:: Your instructions ::
What you return should match the data word for word, minus the images.

··· Data ···

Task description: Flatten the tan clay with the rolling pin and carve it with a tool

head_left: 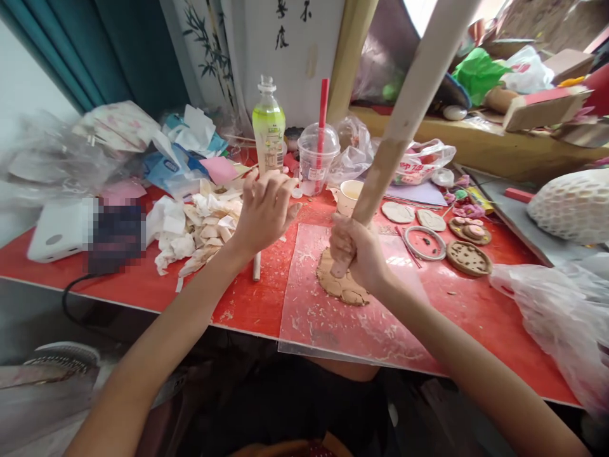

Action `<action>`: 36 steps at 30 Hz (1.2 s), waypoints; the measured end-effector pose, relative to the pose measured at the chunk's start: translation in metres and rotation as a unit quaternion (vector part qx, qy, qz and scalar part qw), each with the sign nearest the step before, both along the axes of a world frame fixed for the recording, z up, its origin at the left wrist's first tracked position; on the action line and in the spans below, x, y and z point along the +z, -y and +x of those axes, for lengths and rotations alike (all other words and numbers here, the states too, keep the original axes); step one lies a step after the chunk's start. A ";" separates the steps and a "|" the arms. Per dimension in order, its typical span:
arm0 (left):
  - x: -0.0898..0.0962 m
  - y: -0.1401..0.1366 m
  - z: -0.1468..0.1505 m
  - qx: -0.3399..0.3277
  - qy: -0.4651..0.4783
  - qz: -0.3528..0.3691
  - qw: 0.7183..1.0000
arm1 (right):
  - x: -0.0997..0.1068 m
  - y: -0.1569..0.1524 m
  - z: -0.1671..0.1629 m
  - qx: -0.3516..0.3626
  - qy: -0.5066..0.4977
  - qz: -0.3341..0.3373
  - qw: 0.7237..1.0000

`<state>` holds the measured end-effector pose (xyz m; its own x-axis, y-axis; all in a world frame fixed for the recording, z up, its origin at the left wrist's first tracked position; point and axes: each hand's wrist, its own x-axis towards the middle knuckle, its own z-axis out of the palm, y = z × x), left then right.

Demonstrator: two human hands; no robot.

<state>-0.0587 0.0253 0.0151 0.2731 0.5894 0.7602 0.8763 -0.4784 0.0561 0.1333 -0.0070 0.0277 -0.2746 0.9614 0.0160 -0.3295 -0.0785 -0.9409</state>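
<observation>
My right hand (360, 252) is wrapped round the lower end of a long wooden rod (404, 120), which rises steeply towards the upper right. The rod is pale at the top and browner lower down. Beneath this hand a flattened slab of brown clay (349, 293), cracked at its edge, lies on a clear plastic sheet (304, 324); the hand and rod hide part of it. To the left, my left hand (266, 209) is raised over the table with its fingers apart, holding nothing. A short thin stick (257, 266) lies below its wrist.
Crumpled tissues (209, 222) lie on the red table (257, 311). Behind stand a drink bottle (269, 130), a plastic cup (318, 155) with a red straw, and a paper cup (349, 195). Clay discs (398, 212), a ring (425, 244) and a plastic bag (561, 311) are on the right.
</observation>
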 end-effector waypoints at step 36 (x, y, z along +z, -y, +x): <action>0.008 0.007 -0.005 0.030 0.067 -0.034 0.997 | -0.018 -0.014 -0.001 0.227 -0.059 0.053 0.971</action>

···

:: Exercise output ::
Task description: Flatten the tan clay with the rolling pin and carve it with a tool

head_left: 

Action `<action>`: 36 steps at 30 Hz (1.2 s), waypoints; the measured end-effector pose, relative to the pose measured at the chunk's start: translation in metres and rotation as a unit quaternion (vector part qx, qy, qz and scalar part qw), each with the sign nearest the step before, both along the axes of a world frame fixed for the recording, z up, its origin at the left wrist's first tracked position; on the action line and in the spans below, x, y and z point along the +z, -y and +x of those axes, for lengths and rotations alike (all other words and numbers here, the states too, keep the original axes); step one lies a step after the chunk's start. A ";" separates the steps and a "|" the arms. Per dimension in order, its typical span:
arm0 (left):
  - x: -0.0898..0.0962 m
  - y: -0.1401..0.1366 m
  - z: -0.1468..0.1505 m
  - qx: -0.3399..0.3277
  - qy: -0.4651..0.4783
  - qz: -0.3528..0.3691
  - qw: 0.7183..1.0000
arm1 (right):
  - x: -0.0997..0.1068 m
  - y: -0.1569..0.1524 m
  - z: -0.1671..0.1629 m
  - qx: -0.3516..0.3626
  - qy: -0.5066..0.4977
  - qz: -0.3341..0.3373
  - qw: 0.7237..1.0000

`<state>` holds the measured end-effector pose (xyz m; its own x-axis, y-axis; all in a world frame fixed for the recording, z up, its origin at the left wrist's first tracked position; point and axes: each hand's wrist, its own x-axis towards the middle knuckle, its own z-axis out of the palm, y = z × x), left then right.

Demonstrator: two human hands; no robot.

<state>-0.0587 0.0253 0.0151 0.2731 0.5894 0.7602 0.8763 -0.4784 0.0561 0.1333 -0.0070 0.0277 -0.2746 0.9614 0.0160 -0.3295 -0.0785 -0.9409</state>
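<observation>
My right hand (360, 252) is wrapped round the lower end of a long wooden rod (404, 120), which rises steeply towards the upper right. The rod is pale at the top and browner lower down. Beneath this hand a flattened slab of brown clay (349, 293), cracked at its edge, lies on a clear plastic sheet (304, 324); the hand and rod hide part of it. To the left, my left hand (266, 209) is raised over the table with its fingers apart, holding nothing. A short thin stick (257, 266) lies below its wrist.
Crumpled tissues (209, 222) lie on the red table (257, 311). Behind stand a drink bottle (269, 130), a plastic cup (318, 155) with a red straw, and a paper cup (349, 195). Clay discs (398, 212), a ring (425, 244) and a plastic bag (561, 311) are on the right.
</observation>
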 end-effector waypoints at step 36 (x, y, z along +z, -y, +x): <action>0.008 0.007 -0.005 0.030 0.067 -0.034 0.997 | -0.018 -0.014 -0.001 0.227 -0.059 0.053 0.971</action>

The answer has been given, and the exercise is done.